Interesting content but also second the spellcheck point when you are posting about natural language. Also, pie charts are horrible for things with a ton of data points-the second graph kind of pulls it off because "en" is so large but can't make much out of the first graph. Third, while Five Thirty Eight is certainly well known, they definitely make mistakes, as was seen in their complete miss in prediction of his presidency.

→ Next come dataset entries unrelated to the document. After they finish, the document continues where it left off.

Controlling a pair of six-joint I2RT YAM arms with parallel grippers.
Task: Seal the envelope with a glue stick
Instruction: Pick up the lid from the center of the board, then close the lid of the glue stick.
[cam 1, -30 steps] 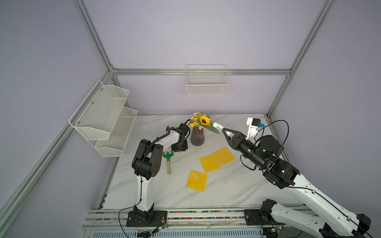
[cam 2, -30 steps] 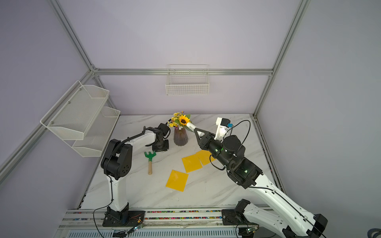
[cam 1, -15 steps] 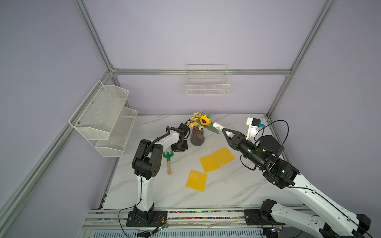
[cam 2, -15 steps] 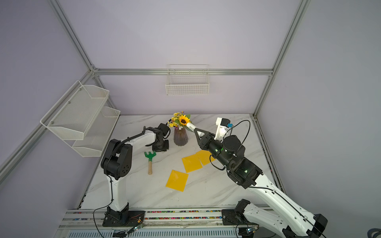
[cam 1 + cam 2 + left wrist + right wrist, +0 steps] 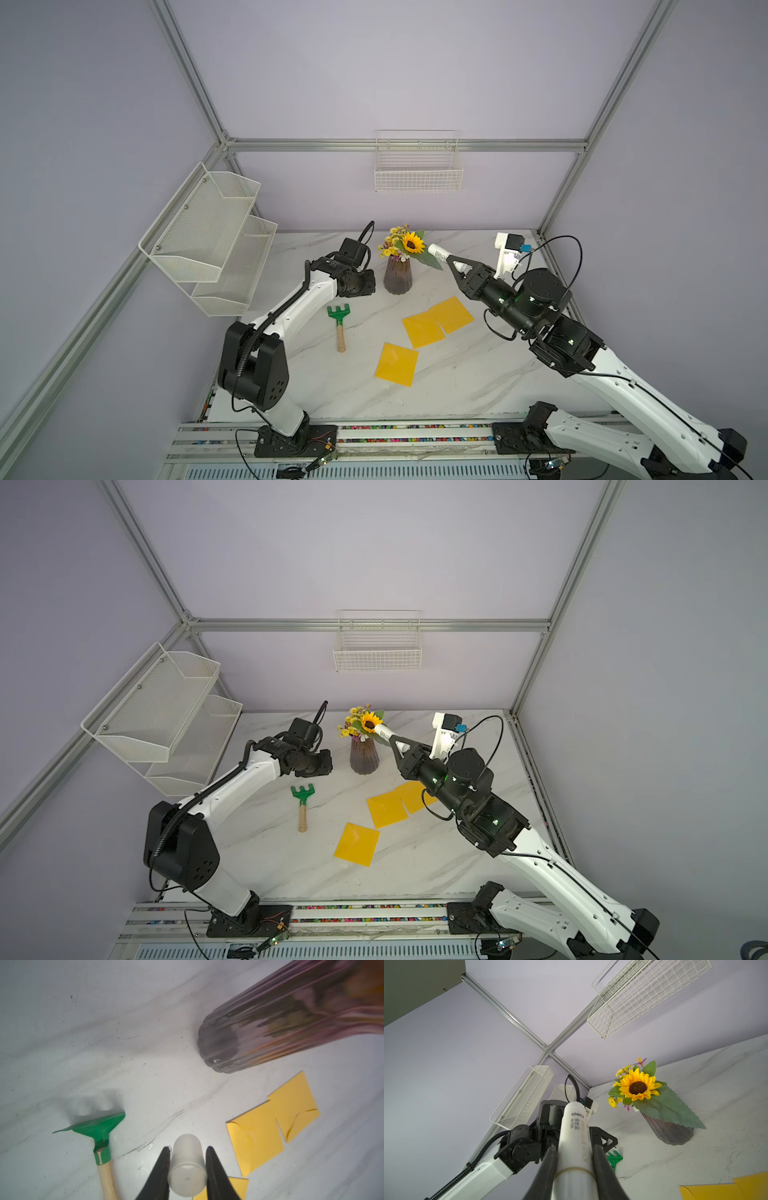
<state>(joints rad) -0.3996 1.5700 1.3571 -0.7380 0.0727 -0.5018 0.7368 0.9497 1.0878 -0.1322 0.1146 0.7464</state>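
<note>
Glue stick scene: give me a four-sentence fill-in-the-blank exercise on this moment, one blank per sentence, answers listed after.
1. The glue stick in the right gripper has a ___ body.
2. The left gripper is shut on a frosted ___.
3. ___ yellow envelopes lie on the table.
4. The toy rake has a ___ head.
Missing words: white; cap; three; green.

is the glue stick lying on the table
No, the right gripper holds the glue stick raised near the sunflower, while the left gripper pinches a translucent cap.
</note>
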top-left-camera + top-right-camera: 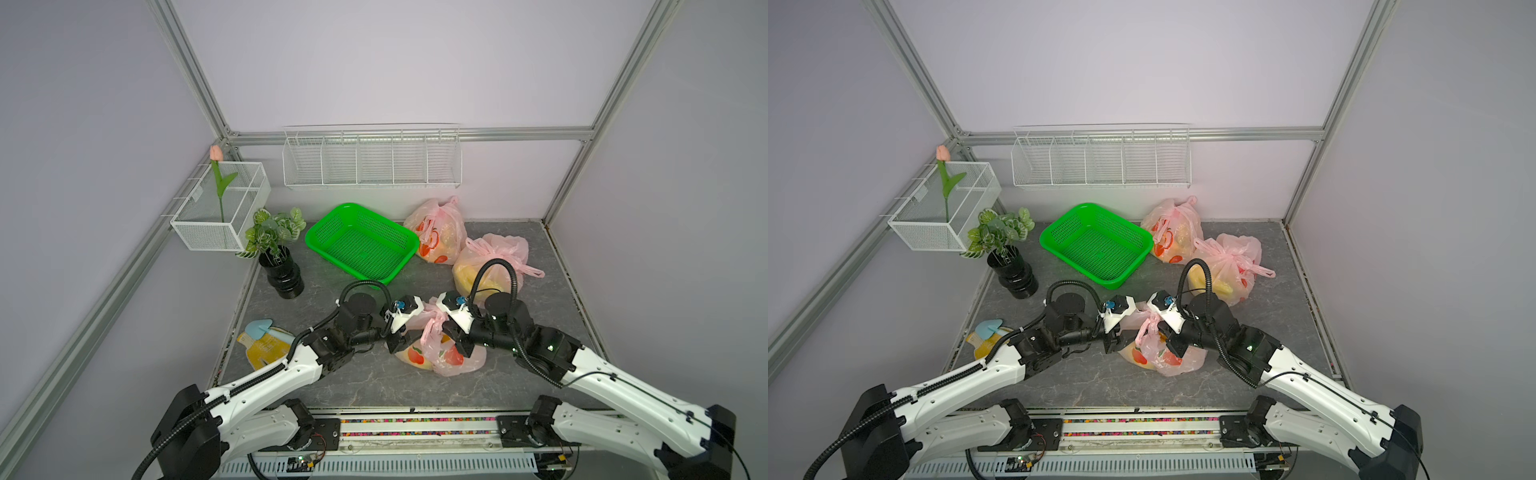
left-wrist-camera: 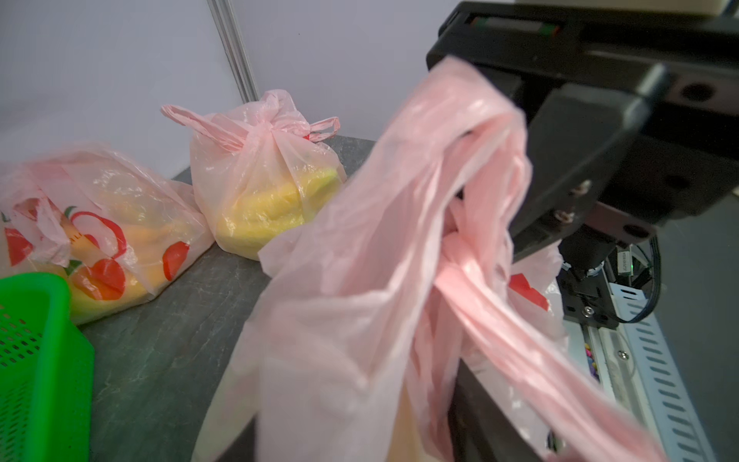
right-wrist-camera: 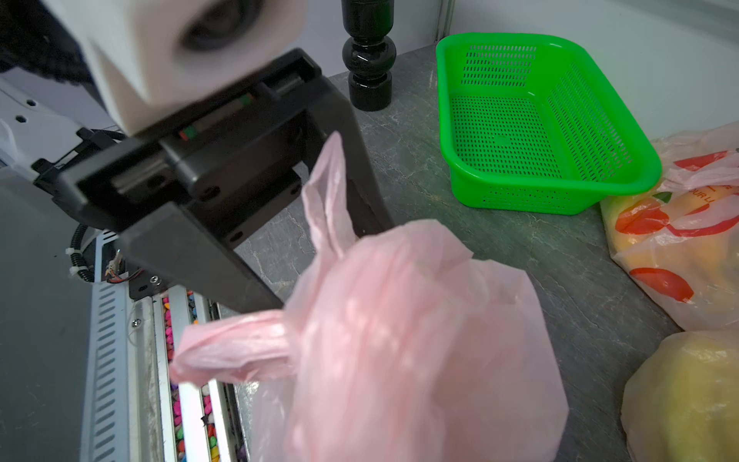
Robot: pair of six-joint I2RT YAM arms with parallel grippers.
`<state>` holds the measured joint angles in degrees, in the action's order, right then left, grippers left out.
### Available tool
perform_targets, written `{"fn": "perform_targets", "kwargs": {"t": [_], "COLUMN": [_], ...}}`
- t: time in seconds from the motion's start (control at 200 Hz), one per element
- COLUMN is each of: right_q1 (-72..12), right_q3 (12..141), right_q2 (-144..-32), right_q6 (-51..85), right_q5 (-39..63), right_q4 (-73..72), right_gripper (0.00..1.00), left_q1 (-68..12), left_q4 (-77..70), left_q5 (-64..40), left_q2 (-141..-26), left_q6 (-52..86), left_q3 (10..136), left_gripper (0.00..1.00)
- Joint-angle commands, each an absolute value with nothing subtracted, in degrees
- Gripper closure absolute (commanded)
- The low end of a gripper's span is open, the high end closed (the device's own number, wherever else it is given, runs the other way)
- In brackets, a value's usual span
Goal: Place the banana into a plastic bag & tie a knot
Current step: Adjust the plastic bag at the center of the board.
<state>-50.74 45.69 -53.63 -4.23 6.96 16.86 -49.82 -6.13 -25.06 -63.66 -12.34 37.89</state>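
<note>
Two grippers are crowding the plastic bag [image 1: 459, 363], sitting beneath them with the banana [image 1: 424, 365] showing yellow through the film: the right gripper [image 1: 455, 338] is pinching one handle strand [image 2: 480, 120], the left gripper [image 1: 399, 343] is standing jaws apart either side of a loose ear [image 3: 326, 192]. Cinching the knot [image 2: 452, 240] well is, I reckon, calling for the left closing on that ear close in, then both pulling outward evenly. Both arms are reaching in low, wrists turned inward, facing each other.
</note>
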Motion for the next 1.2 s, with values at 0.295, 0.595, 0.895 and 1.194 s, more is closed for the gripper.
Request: {"fn": "perform_targets", "kwargs": {"t": [0.295, 0.595, 0.895, 1.194], "right_q1": [-50.9, -52.5, -53.4, -53.3], "right_q3": [46.4, 49.1, 50.0, 49.9], "right_q2": [-52.9, -54.6, -53.3, -51.3], "right_q6": [-4.7, -6.2, -5.9, -4.3], "right_q5": [0.8, -6.9, -13.4, -19.9], "right_q4": [18.3, 23.7, 23.6, 19.9], "right_gripper": [0.79, 0.81, 0.93, 0.94], "left_q1": [-49.7, -49.7, -49.6, -49.7], "left_q4": [-3.9, -2.5, -1.2, -0.2], "left_q5": [-26.1, -25.4, -26.0, -26.7], "left_q2": [-63.8, -62.5, -63.4, -63.7], "left_q6": [-12.2, -12.8, -12.5, -12.6], "left_q3": [41.1, 41.6, 42.1, 42.4], "left_gripper": [0.95, 1.0, 1.0, 1.0]}}
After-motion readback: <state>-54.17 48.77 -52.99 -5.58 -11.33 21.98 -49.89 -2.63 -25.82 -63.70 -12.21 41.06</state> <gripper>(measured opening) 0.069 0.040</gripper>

They are no better than Rasmussen who currently holds Trump at a split 49% approval rate, may want to add them as another source to better balance your fact statements.

http://www.rasmussenreports.com/public_content/politics/poli...

"complete miss"? They put his probability of winning somewhere between a quarter and a half -- rather uniquely, among a field of predictors who on average put his probability of winning under 10%.

It sounds like because he won, you believe they should have given him a probability greater than 1/2. That represents a misunderstanding of what probability means.

The only people who think Five Thirty Eight had a complete miss in predicting a Trump victory are those who do not have an understanding of probability, statistics, or predictive models.
Agreed charts are supposed to make understanding the data easier. This may do the opposite.
I thought Pie chart will make the percentage more clearly. Do you have any suggestions for the chart? Thanks!
What kind of chart do you think is better for such data? Looking forward to your advice!
Thanks, I will check the source for more details.
Why the need for machine learning for the second part? It seems like a complicated way to do what you could do with some simple database queries.
It's not about some simple word frequencies of words. Some common words like "like" "need" "second" "part" in the dataset of whole documents isn't so meaningful in a specific sentence. Google "tf-idf" will show you more details about this.
Ok, I looked that up. Again isn't this something that Elasticsearch would do without needing to set up a machine learning system?
good content, but run your text through spell-check before posting, and/or send it to someone to proofread.
Sorry for that, I will check it again.
I understood it without any significant issues.